[Aim of the task]
Exact reproduction of every entry is required.

Collected data
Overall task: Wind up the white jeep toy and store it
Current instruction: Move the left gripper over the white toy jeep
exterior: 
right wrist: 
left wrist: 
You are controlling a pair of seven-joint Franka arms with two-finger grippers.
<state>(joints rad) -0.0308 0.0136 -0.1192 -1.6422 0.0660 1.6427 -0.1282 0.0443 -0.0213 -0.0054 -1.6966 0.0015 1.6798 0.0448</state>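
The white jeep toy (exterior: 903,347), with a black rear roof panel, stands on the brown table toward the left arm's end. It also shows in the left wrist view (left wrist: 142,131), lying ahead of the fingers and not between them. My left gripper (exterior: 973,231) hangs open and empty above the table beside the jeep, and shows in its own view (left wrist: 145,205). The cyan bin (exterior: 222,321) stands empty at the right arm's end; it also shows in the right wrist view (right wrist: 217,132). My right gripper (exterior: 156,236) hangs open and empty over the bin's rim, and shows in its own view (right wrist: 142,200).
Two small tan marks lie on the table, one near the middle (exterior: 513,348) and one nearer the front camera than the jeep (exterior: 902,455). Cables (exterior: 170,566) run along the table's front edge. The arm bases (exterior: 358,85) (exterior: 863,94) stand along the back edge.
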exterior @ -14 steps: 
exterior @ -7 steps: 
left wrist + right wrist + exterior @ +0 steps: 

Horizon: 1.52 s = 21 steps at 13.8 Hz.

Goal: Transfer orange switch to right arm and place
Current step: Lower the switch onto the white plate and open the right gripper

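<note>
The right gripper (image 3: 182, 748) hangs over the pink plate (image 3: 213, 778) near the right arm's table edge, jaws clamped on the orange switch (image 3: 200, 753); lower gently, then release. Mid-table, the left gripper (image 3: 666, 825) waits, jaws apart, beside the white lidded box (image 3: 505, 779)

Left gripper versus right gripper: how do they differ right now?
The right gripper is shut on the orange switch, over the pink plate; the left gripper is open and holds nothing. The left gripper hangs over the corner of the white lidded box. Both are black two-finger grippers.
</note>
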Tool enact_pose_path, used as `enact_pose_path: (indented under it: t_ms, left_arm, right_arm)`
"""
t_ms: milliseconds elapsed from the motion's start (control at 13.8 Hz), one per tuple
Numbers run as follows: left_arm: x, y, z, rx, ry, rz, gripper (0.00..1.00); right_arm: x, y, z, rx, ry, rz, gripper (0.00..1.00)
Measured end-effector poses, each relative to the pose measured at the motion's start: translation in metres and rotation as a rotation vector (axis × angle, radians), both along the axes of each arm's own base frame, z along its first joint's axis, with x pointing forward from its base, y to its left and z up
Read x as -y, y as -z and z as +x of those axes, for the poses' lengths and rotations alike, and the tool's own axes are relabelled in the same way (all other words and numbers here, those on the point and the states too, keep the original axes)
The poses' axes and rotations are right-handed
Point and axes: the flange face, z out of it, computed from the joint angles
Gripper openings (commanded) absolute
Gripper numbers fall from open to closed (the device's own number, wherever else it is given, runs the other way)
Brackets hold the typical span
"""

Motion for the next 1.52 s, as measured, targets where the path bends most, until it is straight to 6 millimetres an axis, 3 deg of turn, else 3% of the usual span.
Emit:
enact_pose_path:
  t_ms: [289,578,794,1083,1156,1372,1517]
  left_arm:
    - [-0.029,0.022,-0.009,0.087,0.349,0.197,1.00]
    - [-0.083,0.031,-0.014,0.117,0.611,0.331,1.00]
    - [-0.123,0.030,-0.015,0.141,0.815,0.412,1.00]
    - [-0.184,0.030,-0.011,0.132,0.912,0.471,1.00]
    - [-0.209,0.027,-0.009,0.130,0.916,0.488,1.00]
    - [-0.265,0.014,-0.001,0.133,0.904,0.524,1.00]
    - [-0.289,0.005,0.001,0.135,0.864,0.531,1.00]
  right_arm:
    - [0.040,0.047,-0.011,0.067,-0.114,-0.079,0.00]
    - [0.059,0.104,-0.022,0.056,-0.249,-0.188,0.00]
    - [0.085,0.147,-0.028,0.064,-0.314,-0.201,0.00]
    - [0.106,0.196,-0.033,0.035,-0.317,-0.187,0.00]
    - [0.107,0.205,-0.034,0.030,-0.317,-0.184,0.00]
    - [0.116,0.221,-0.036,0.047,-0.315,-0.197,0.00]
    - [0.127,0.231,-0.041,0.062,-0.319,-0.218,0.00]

[The answer]
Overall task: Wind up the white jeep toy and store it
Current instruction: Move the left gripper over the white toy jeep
exterior: 
right wrist: 
left wrist: 
You are controlling a pair of seven-joint Franka arms with two-finger grippers.
<state>(joints rad) -0.0308 0.0136 -0.1192 -1.6422 0.0660 1.6427 -0.1282 0.0443 -0.0213 -0.0054 -1.6966 0.0015 1.6798 0.0448</state>
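The white jeep toy (exterior: 903,347), with a black rear roof panel, stands on the brown table toward the left arm's end. It also shows in the left wrist view (left wrist: 142,131), lying ahead of the fingers and not between them. My left gripper (exterior: 973,231) hangs open and empty above the table beside the jeep, and shows in its own view (left wrist: 145,205). The cyan bin (exterior: 222,321) stands empty at the right arm's end; it also shows in the right wrist view (right wrist: 217,132). My right gripper (exterior: 156,236) hangs open and empty over the bin's rim, and shows in its own view (right wrist: 142,200).
Two small tan marks lie on the table, one near the middle (exterior: 513,348) and one nearer the front camera than the jeep (exterior: 902,455). Cables (exterior: 170,566) run along the table's front edge. The arm bases (exterior: 358,85) (exterior: 863,94) stand along the back edge.
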exterior @ -14 steps: 
exterior @ -7 steps: 
left wrist + right wrist + exterior @ +0 steps: 

Horizon: 1.52 s = 21 steps at 13.8 Hz.

Goal: Transfer orange switch to right arm and place
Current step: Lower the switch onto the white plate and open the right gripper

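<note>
The right gripper (image 3: 182, 748) hangs over the pink plate (image 3: 213, 778) near the right arm's table edge, jaws clamped on the orange switch (image 3: 200, 753); lower gently, then release. Mid-table, the left gripper (image 3: 666, 825) waits, jaws apart, beside the white lidded box (image 3: 505, 779)

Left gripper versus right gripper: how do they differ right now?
The right gripper is shut on the orange switch, over the pink plate; the left gripper is open and holds nothing. The left gripper hangs over the corner of the white lidded box. Both are black two-finger grippers.
</note>
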Tool enact_pose_path, used as `enact_pose_path: (indented under it: t_ms, left_arm, right_arm)`
"""
t_ms: milliseconds elapsed from the motion's start (control at 13.8 Hz), one per tuple
Numbers run as follows: left_arm: x, y, z, rx, ry, rz, gripper (0.00..1.00); right_arm: x, y, z, rx, ry, rz, gripper (0.00..1.00)
Measured end-effector poses, each relative to the pose measured at the motion's start: translation in metres and rotation as a rotation vector (axis × angle, radians), both along the axes of each arm's own base frame, z along its first joint's axis, with x pointing forward from its base, y to its left and z up
Read x as -y, y as -z and z as +x of those axes, for the poses' lengths and rotations alike, and the tool's own axes are relabelled in the same way (all other words and numbers here, those on the point and the states too, keep the original axes)
The poses' axes and rotations are right-handed
Point and axes: the flange face, z out of it, computed from the joint angles
Gripper openings (commanded) absolute
Gripper numbers fall from open to closed (the device's own number, wherever else it is given, runs the other way)
Brackets hold the typical span
"""

Motion for the next 1.52 s, as measured, targets where the path bends most, until it is straight to 6 millimetres an axis, 3 deg of turn, else 3% of the usual span.
Emit:
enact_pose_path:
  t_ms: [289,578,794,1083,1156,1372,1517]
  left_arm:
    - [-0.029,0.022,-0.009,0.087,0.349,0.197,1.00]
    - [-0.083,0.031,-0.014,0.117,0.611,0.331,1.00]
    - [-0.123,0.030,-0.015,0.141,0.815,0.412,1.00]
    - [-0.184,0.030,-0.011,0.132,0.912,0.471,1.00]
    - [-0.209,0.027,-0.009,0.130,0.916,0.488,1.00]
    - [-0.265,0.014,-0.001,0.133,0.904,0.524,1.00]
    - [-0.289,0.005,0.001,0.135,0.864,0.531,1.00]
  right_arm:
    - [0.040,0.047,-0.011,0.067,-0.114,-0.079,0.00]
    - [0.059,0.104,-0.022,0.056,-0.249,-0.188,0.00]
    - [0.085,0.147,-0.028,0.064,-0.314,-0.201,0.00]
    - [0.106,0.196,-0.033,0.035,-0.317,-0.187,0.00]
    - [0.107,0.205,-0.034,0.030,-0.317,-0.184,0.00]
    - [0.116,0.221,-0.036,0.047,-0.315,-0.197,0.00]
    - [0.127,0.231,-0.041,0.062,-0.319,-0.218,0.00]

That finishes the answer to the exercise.